# [WORK ITEM]
Skip the pictures and repeat each line of the data exactly.

# [DATA EXTRACT]
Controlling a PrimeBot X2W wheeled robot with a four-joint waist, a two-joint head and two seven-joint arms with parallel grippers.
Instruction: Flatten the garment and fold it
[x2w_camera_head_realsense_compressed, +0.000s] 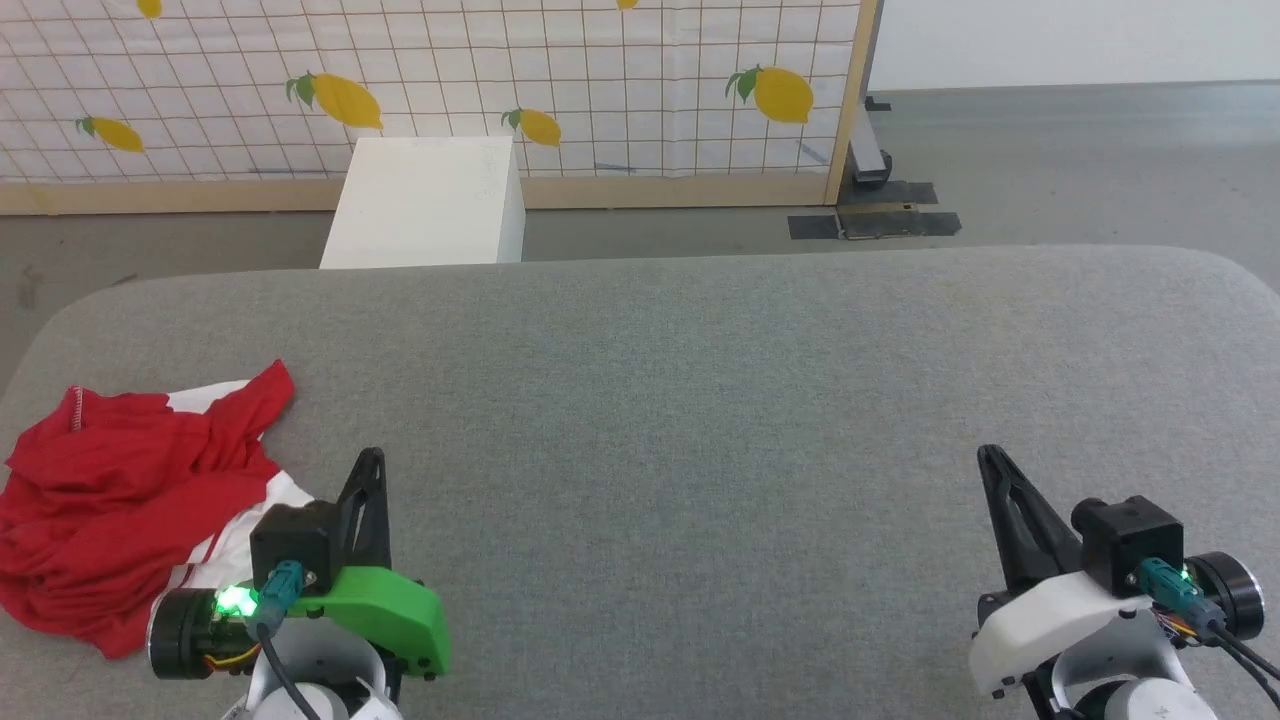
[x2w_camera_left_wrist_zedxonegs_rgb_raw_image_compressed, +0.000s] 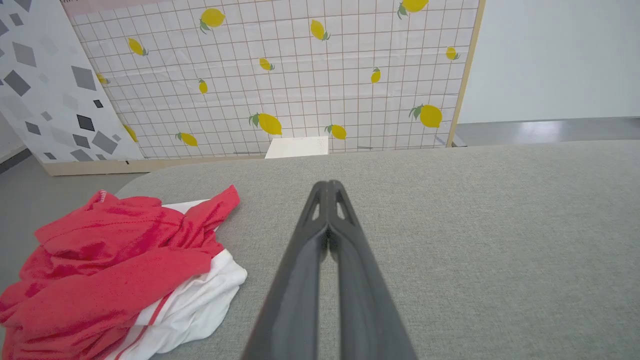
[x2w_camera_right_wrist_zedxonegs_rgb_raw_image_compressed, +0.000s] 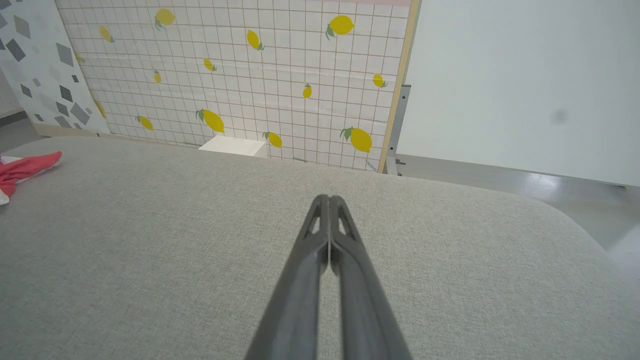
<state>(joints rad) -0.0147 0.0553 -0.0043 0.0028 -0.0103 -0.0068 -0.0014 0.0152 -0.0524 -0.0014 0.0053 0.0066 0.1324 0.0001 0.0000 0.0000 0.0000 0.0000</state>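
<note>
You are at the very start: nothing of the flattening or the folding is done. The grey padded table (x2w_camera_head_realsense_compressed: 700, 400) takes up most of the head view, and nearly all of its cloth top is bare. The garment (x2w_camera_head_realsense_compressed: 110, 500), a red T-shirt, lies in a crumpled heap at about 8 o'clock on the table, close to the rounded left corner. Its folds are piled over one another, and a white sleeve (x2w_camera_left_wrist_zedxonegs_rgb_raw_image_compressed: 200, 300) with thin red stripes spills out at the heap's 4 o'clock side. No hem, collar or shoulder line lies straight. By my reading you have all of it ahead of you: take hold, draw it toward the middle, spread it flat, then fold.

Your left gripper (x2w_camera_head_realsense_compressed: 372, 462) stands at 7 o'clock, just beside the heap on its 3 o'clock side and apart from the cloth. Its two dark fingers are pressed together and hold nothing. Your right gripper (x2w_camera_head_realsense_compressed: 990, 458) is at 5 o'clock, well apart from the shirt, its fingers likewise pressed together and empty over bare table. You will have to part the left fingers before any pinch.

As for containers, none stands on the table. Beyond its far edge is the lemon-print panel (x2w_camera_head_realsense_compressed: 600, 90), and in front of it, at 11 o'clock, a white block (x2w_camera_head_realsense_compressed: 430, 200) rests on the floor. Its top looks plain and closed, and you cannot tell whether it is a box that holds anything.
</note>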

# [TASK SOLUTION]
Controlling a PrimeBot X2W wheeled robot with a four-joint waist, a two-joint head and two seven-joint arms with parallel grippers.
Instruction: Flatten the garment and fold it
[x2w_camera_head_realsense_compressed, +0.000s] 
[x2w_camera_left_wrist_zedxonegs_rgb_raw_image_compressed, +0.000s] 
[x2w_camera_right_wrist_zedxonegs_rgb_raw_image_compressed, +0.000s] 
<state>(joints rad) -0.0147 0.0553 -0.0043 0.0028 -0.0103 -0.0068 -0.0014 0.0152 -0.0524 -0.0014 0.0053 0.0066 0.1324 0.0001 0.0000 0.0000 0.0000 0.0000</state>
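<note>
You are at the very start: nothing of the flattening or the folding is done. The grey padded table (x2w_camera_head_realsense_compressed: 700, 400) takes up most of the head view, and nearly all of its cloth top is bare. The garment (x2w_camera_head_realsense_compressed: 110, 500), a red T-shirt, lies in a crumpled heap at about 8 o'clock on the table, close to the rounded left corner. Its folds are piled over one another, and a white sleeve (x2w_camera_left_wrist_zedxonegs_rgb_raw_image_compressed: 200, 300) with thin red stripes spills out at the heap's 4 o'clock side. No hem, collar or shoulder line lies straight. By my reading you have all of it ahead of you: take hold, draw it toward the middle, spread it flat, then fold.

Your left gripper (x2w_camera_head_realsense_compressed: 372, 462) stands at 7 o'clock, just beside the heap on its 3 o'clock side and apart from the cloth. Its two dark fingers are pressed together and hold nothing. Your right gripper (x2w_camera_head_realsense_compressed: 990, 458) is at 5 o'clock, well apart from the shirt, its fingers likewise pressed together and empty over bare table. You will have to part the left fingers before any pinch.

As for containers, none stands on the table. Beyond its far edge is the lemon-print panel (x2w_camera_head_realsense_compressed: 600, 90), and in front of it, at 11 o'clock, a white block (x2w_camera_head_realsense_compressed: 430, 200) rests on the floor. Its top looks plain and closed, and you cannot tell whether it is a box that holds anything.
</note>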

This answer is now finished.